[EXERCISE DETAILS] Once the line holding "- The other" is found in the listing below, write it out and each later line exactly, up to and including the one holding "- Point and".

[RAW DATA]
----

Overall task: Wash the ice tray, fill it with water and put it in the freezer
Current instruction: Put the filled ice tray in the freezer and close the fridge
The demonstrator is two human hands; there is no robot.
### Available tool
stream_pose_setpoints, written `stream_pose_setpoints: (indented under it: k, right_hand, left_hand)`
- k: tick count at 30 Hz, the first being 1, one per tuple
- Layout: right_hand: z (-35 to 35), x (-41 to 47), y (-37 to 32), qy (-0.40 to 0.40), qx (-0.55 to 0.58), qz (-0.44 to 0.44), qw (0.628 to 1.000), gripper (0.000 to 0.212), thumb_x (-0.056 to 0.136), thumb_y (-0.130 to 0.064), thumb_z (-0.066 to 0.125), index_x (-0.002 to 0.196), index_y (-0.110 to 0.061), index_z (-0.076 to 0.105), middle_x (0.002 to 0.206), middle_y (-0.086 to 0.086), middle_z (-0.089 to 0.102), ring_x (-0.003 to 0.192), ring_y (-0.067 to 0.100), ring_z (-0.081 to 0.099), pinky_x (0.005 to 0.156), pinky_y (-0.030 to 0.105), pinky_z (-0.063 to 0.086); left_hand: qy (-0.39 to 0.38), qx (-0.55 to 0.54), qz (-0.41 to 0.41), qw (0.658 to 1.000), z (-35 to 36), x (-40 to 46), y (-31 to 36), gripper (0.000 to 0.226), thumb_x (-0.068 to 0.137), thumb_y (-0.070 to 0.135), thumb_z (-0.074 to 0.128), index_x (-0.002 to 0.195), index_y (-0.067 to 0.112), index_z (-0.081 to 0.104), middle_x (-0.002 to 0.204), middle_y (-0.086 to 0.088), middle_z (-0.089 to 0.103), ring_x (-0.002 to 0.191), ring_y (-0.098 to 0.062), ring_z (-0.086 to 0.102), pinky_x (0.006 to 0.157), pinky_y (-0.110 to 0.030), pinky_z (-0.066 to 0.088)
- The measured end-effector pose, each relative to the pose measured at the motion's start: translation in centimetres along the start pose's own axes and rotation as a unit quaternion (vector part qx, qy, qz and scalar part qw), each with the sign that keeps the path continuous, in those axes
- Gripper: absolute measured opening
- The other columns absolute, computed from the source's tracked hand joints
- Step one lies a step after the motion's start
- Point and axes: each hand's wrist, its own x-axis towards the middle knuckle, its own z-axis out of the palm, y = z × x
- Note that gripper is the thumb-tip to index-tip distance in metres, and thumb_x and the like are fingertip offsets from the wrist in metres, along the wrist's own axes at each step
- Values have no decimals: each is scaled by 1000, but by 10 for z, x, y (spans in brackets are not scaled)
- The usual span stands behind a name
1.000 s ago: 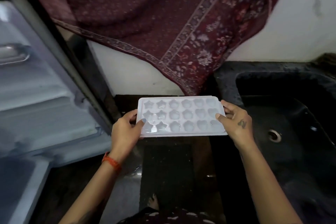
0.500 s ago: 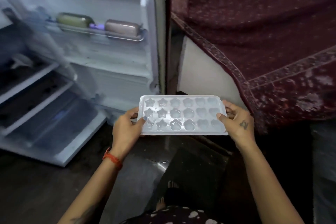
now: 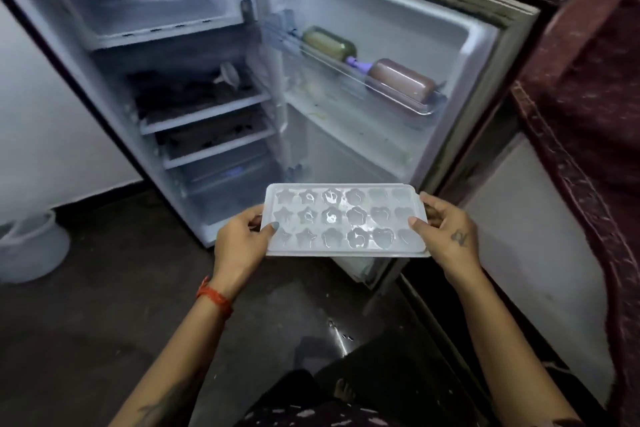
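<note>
I hold a white ice tray (image 3: 346,220) level in front of me, its star and flower shaped cells glinting with water. My left hand (image 3: 239,241) grips its left end, thumb on top. My right hand (image 3: 445,229) grips its right end the same way. Beyond the tray stands a small fridge with its door (image 3: 398,107) swung open to the right. The freezer compartment (image 3: 138,0) at the fridge's top left is open and looks bare inside.
Two bottles (image 3: 398,83) lie in the door rack. Fridge shelves (image 3: 204,114) sit below the freezer. A white bucket (image 3: 31,246) stands on the dark floor at the left. A maroon patterned cloth (image 3: 588,97) hangs on the right. My bare foot (image 3: 344,388) shows below.
The view has swung left from the sink to the open fridge, which now fills the frame. The tray stays level in both hands.
</note>
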Motion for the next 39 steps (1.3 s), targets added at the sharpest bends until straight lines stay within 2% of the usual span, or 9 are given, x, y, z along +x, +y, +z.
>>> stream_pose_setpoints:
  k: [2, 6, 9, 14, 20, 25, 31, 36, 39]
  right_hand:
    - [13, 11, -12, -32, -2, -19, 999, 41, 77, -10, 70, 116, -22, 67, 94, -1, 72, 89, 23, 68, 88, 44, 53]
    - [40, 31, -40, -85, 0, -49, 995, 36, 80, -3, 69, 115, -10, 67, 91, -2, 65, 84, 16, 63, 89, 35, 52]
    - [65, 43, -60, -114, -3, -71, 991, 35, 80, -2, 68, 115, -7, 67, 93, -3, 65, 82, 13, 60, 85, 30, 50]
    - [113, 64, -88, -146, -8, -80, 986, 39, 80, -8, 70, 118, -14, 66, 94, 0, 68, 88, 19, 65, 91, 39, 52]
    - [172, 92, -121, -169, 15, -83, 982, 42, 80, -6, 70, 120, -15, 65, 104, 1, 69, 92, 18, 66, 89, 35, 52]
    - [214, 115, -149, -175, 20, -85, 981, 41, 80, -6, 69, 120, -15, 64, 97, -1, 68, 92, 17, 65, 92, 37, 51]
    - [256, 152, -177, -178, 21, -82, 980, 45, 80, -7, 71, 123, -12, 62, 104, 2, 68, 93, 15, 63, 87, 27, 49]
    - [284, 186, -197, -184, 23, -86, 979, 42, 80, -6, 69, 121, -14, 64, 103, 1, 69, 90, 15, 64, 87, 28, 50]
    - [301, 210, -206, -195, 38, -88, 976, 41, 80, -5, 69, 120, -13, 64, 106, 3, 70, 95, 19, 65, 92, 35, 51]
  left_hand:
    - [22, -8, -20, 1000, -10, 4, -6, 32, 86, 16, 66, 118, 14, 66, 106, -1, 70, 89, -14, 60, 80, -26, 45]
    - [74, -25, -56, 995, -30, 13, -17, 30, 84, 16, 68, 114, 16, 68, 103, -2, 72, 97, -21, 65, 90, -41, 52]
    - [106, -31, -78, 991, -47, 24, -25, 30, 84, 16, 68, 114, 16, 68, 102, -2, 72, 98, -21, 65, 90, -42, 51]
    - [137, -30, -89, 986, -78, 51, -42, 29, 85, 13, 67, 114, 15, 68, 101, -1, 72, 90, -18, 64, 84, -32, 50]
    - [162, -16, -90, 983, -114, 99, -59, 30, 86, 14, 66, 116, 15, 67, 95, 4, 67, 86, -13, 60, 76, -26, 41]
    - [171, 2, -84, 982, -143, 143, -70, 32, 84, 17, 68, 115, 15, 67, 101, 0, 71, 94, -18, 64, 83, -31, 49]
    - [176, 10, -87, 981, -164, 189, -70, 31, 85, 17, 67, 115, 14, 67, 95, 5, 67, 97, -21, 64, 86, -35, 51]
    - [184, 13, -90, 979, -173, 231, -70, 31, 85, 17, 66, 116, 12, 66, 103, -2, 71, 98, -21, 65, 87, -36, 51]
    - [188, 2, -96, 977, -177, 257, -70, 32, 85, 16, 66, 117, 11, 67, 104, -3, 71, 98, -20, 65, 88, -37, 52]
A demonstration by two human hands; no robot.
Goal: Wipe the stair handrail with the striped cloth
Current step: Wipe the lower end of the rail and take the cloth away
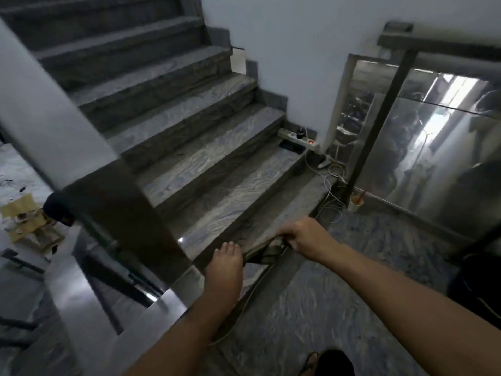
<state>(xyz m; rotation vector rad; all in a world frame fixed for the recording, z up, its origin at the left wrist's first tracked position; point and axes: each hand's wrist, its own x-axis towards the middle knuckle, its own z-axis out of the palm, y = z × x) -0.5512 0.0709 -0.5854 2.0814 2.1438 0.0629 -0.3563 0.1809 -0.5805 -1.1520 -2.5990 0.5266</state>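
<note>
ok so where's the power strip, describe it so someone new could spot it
Follow the grey stone staircase down to its lowest steps by the white wall. The power strip lies at the right end of a step there: a long white bar with a red light, unlike the loose white cables below.

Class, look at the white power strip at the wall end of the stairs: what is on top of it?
On the power strip sits a dark plug or adapter, with a red light glowing near one end. Blur hides the other sockets, so nothing more can be told.
</note>
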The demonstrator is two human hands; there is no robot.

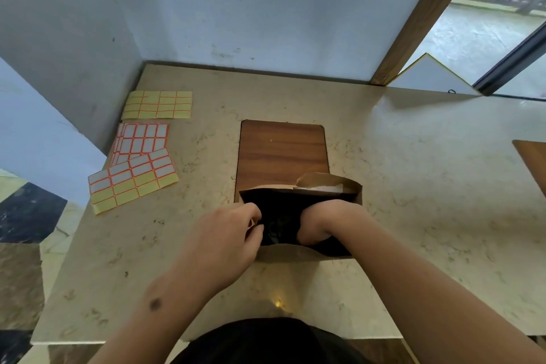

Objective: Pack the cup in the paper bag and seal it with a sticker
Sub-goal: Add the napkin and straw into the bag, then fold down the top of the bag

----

[SOLUTION TO THE EXERCISE]
- The other columns absolute, computed from the source's tracked hand joints
- Step one lies a step after the motion's start
- Point and axes: each hand's wrist, its own x-axis towards the middle knuckle, its own z-axis out of the palm, y = z × x

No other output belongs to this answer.